-- Opening Marker --

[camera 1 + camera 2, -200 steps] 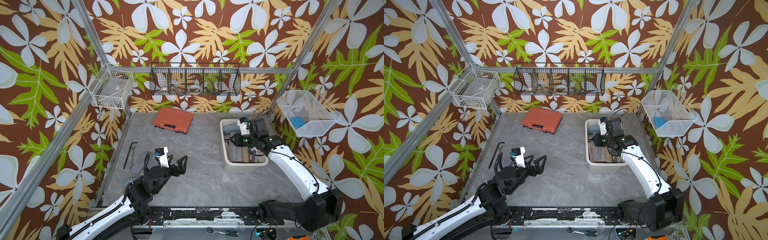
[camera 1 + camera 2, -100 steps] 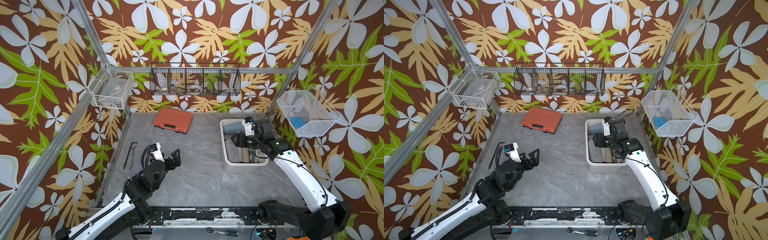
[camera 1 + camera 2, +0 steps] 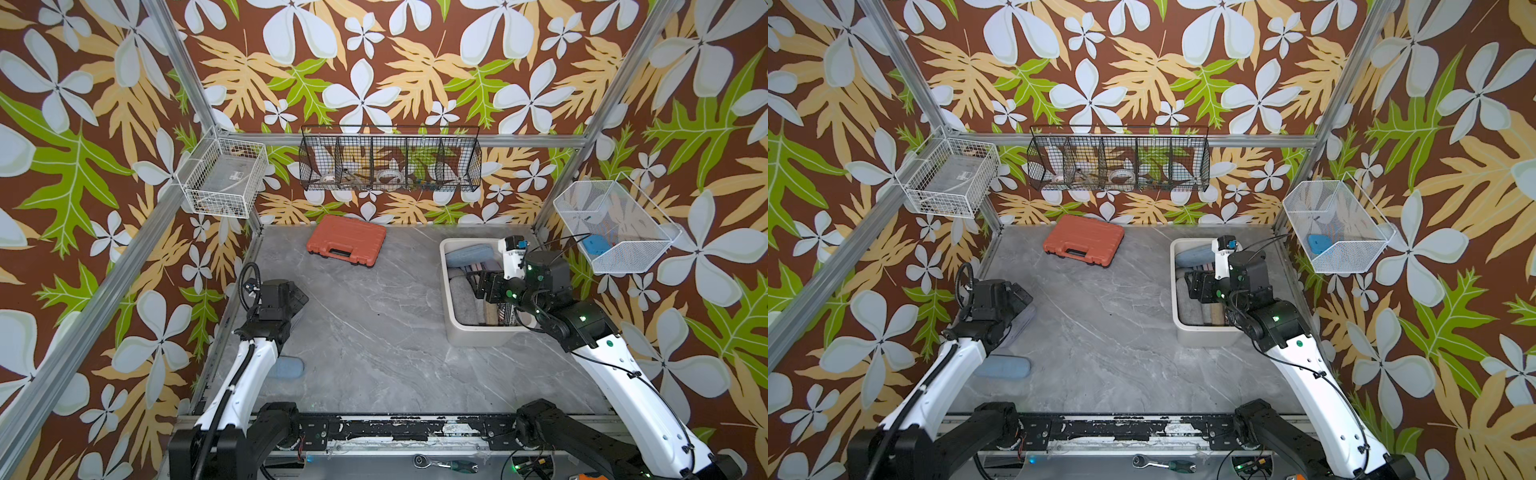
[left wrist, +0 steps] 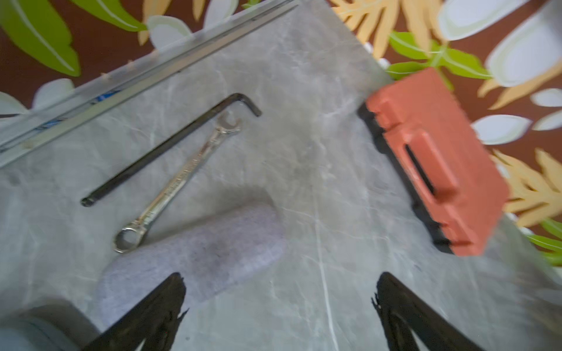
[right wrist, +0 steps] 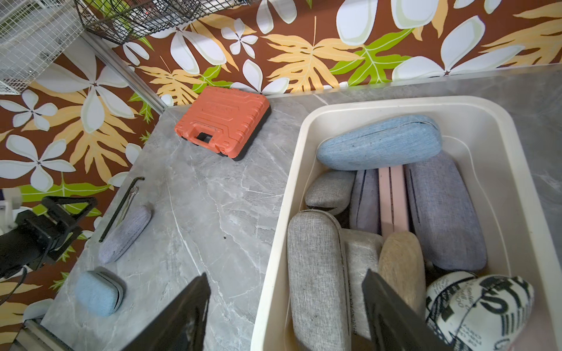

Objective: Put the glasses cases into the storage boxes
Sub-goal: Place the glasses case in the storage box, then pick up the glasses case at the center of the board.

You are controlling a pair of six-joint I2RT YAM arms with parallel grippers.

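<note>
My left claw (image 4: 281, 278) hung wide open over the lavender felt case (image 4: 194, 252), which lay on the table (image 4: 334, 188) just beside a wrench (image 4: 179, 182). Best, I judged, to straddle its narrow middle, clear of the wrench. My right claw (image 5: 286, 275) gaped empty over the cream tub (image 5: 304, 121).

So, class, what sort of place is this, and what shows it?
Probably a staged robot test cell, not a home: left arm and right arm mounted on one rail at the front, aluminium frame posts carrying leaf-print wall panels, a black wire basket hung behind.
</note>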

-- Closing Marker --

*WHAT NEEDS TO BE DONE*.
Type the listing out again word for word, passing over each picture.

*RESULT OF THIS TASK*.
[camera 1 + camera 2, -200 steps] 
[camera 1 + camera 2, -100 steps] 
[camera 1 + camera 2, +0 steps] 
[left wrist, +0 steps] 
[right wrist, +0 steps] 

Objective: Put the glasses cases into the storage boxes
Sub-goal: Place the glasses case in the storage box, then pick up the glasses case at the center of the board.

You are controlling a pair of six-joint I2RT YAM arms with parallel grippers.

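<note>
My left claw (image 4: 281, 278) hung wide open over the lavender felt case (image 4: 194, 252), which lay on the table (image 4: 334, 188) just beside a wrench (image 4: 179, 182). Best, I judged, to straddle its narrow middle, clear of the wrench. My right claw (image 5: 286, 275) gaped empty over the cream tub (image 5: 304, 121).

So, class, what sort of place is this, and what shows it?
Probably a staged robot test cell, not a home: left arm and right arm mounted on one rail at the front, aluminium frame posts carrying leaf-print wall panels, a black wire basket hung behind.
</note>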

This finishes the exercise.